Rahma Mohamed Bachir Sidahmed & Mohamed Sleiman Labat
Birds perform different migratory practices. They move across different geographies, climates, communities, forests, cities, deserts and seas. According to research from Oikos Journal by the Nordic Ecological Society, over 2 billion birds migrate from Europe to Africa twice a year in one of the most fascinating life performances that connect the two continents. But this number is only half the estimate from the 1950s in the only other assessment to date.
As the birds migrate, they carry out different performances, ecological and artistic. They pick up food in different places, they fertilize others, they make the sky and the land temporary homes. Their migratory journeys are not just moving from point A to point B, rather they perform swirling dances, turning the sky into a dance floor. They fly and land in constant nomadic rituals, which historically inspired many human communities to move as nomads.
Birds follow different nomadic routes, sometimes from as far as northern Europe, and they travel all the way down to central Africa, every year they fly out to destinations marked by climatic and ecological cycles and patterns important for their lives.
They usually migrate for many reasons, to feed, to nest and to make a home, but the search for locations with warmer temperatures suitable for breeding is a primary one. They escape the harsh northern winters and seek warmth more in the south.
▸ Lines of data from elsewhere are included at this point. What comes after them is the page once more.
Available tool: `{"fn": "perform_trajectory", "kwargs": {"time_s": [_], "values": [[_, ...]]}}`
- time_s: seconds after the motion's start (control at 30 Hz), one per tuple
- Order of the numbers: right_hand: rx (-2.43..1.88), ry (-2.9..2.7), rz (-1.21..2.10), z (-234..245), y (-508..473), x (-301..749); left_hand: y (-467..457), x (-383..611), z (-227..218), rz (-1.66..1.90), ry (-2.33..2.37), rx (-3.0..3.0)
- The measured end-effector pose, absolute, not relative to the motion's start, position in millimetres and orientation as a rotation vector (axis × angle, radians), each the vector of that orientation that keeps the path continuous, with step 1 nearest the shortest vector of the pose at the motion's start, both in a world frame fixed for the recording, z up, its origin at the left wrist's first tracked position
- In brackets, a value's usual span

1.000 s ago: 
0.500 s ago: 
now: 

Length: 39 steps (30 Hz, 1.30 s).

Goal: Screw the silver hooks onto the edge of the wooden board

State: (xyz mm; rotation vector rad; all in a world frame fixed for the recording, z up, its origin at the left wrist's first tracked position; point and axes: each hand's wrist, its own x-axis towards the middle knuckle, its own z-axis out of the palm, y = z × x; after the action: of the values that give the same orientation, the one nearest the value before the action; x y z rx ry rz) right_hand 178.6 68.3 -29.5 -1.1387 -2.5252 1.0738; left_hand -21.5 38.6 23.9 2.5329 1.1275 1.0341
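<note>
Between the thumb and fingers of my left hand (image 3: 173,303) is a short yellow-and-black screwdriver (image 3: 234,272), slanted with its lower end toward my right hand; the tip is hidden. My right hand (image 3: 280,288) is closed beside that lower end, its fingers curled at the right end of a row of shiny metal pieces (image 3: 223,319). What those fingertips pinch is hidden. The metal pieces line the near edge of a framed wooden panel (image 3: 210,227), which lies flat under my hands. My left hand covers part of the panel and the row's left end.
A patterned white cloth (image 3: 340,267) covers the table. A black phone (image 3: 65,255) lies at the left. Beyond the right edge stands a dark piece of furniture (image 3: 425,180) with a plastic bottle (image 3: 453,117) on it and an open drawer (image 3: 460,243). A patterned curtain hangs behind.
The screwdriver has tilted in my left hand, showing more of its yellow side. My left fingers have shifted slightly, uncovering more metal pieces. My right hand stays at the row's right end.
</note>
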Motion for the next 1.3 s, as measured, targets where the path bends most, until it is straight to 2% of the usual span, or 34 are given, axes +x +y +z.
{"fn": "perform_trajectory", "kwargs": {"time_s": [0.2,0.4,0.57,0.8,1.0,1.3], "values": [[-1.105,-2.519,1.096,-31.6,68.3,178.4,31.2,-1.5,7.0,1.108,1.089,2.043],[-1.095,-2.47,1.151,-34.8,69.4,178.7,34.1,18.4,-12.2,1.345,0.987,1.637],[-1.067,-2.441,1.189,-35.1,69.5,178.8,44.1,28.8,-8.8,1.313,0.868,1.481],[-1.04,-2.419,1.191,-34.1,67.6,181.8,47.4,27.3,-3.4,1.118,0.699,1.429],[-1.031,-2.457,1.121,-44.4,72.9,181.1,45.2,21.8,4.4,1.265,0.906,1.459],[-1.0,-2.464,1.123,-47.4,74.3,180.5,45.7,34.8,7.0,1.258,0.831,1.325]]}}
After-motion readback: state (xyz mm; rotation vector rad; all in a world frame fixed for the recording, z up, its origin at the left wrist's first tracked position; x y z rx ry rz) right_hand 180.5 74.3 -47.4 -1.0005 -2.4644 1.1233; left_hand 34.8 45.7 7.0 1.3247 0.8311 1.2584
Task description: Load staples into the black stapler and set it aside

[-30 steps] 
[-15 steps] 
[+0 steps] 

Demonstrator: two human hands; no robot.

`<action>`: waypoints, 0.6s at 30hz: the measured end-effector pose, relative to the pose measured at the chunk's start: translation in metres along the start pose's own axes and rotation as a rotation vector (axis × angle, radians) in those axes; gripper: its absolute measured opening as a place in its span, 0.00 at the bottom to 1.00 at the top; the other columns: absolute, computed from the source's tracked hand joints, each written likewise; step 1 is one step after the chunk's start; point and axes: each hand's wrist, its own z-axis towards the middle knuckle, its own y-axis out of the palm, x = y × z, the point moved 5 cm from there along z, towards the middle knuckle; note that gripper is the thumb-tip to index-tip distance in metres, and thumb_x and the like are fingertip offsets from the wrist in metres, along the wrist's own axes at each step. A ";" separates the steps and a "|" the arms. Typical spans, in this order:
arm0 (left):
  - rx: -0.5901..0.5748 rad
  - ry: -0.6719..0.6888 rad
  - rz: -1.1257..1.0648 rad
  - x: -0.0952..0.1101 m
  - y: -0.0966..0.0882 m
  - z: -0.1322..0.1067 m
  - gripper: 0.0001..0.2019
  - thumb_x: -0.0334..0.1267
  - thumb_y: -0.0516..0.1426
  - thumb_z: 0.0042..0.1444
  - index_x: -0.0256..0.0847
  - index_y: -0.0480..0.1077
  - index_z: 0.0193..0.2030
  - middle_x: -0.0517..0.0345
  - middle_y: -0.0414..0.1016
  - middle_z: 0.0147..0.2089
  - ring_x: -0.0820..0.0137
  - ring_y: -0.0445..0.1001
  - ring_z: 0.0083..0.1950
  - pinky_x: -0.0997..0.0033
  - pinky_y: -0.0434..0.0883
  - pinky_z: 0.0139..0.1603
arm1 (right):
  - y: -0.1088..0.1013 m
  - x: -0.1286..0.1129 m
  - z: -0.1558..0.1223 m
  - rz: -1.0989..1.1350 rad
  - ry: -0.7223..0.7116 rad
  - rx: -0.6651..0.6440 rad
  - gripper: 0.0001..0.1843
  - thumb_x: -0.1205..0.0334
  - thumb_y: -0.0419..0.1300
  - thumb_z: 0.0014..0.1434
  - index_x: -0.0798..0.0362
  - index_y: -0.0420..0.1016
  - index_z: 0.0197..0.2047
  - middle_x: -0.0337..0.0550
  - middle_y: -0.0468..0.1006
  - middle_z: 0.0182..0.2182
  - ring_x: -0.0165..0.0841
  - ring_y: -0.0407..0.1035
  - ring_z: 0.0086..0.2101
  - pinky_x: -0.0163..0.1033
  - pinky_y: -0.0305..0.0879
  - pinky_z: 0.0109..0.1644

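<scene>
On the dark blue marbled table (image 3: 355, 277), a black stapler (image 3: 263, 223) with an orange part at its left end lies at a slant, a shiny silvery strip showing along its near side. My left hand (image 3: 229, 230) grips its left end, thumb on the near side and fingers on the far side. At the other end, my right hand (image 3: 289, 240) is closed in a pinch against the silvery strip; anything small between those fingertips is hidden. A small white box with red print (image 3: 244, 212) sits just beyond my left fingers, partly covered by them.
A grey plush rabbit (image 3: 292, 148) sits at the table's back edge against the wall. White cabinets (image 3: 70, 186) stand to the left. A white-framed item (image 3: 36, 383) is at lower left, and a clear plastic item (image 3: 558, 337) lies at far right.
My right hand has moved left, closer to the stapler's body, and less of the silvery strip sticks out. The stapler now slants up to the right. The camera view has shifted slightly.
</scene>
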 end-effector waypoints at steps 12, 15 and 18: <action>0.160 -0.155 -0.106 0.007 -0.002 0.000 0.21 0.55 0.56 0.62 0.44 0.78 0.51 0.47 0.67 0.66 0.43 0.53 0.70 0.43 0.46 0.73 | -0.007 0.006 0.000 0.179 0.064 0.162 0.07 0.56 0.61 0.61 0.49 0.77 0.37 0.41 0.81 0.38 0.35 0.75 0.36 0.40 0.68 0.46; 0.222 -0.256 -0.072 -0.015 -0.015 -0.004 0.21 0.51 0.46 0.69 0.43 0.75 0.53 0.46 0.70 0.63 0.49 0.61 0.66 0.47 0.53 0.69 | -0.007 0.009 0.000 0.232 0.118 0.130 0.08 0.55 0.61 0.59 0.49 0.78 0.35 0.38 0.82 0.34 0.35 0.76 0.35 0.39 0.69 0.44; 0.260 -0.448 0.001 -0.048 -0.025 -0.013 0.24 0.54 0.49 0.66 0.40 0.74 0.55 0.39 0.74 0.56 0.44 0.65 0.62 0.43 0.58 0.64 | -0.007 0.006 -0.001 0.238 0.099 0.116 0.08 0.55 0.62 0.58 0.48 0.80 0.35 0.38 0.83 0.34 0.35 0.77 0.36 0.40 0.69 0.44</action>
As temperatures rise in the northern hemisphere, for example, the birds feel unseasoned warmth, which gives them the false impression of summer arrival and large numbers of them decide not to migrate. This creates disruption to their life cycles and health. It also affects many other ecological practices the birds play in the different ecosystems they visit and come across such as worms, insects, seeds and plants’ life cycles. The delay in bird’s migration also affects aspects of life for some human communities such as the desert nomads.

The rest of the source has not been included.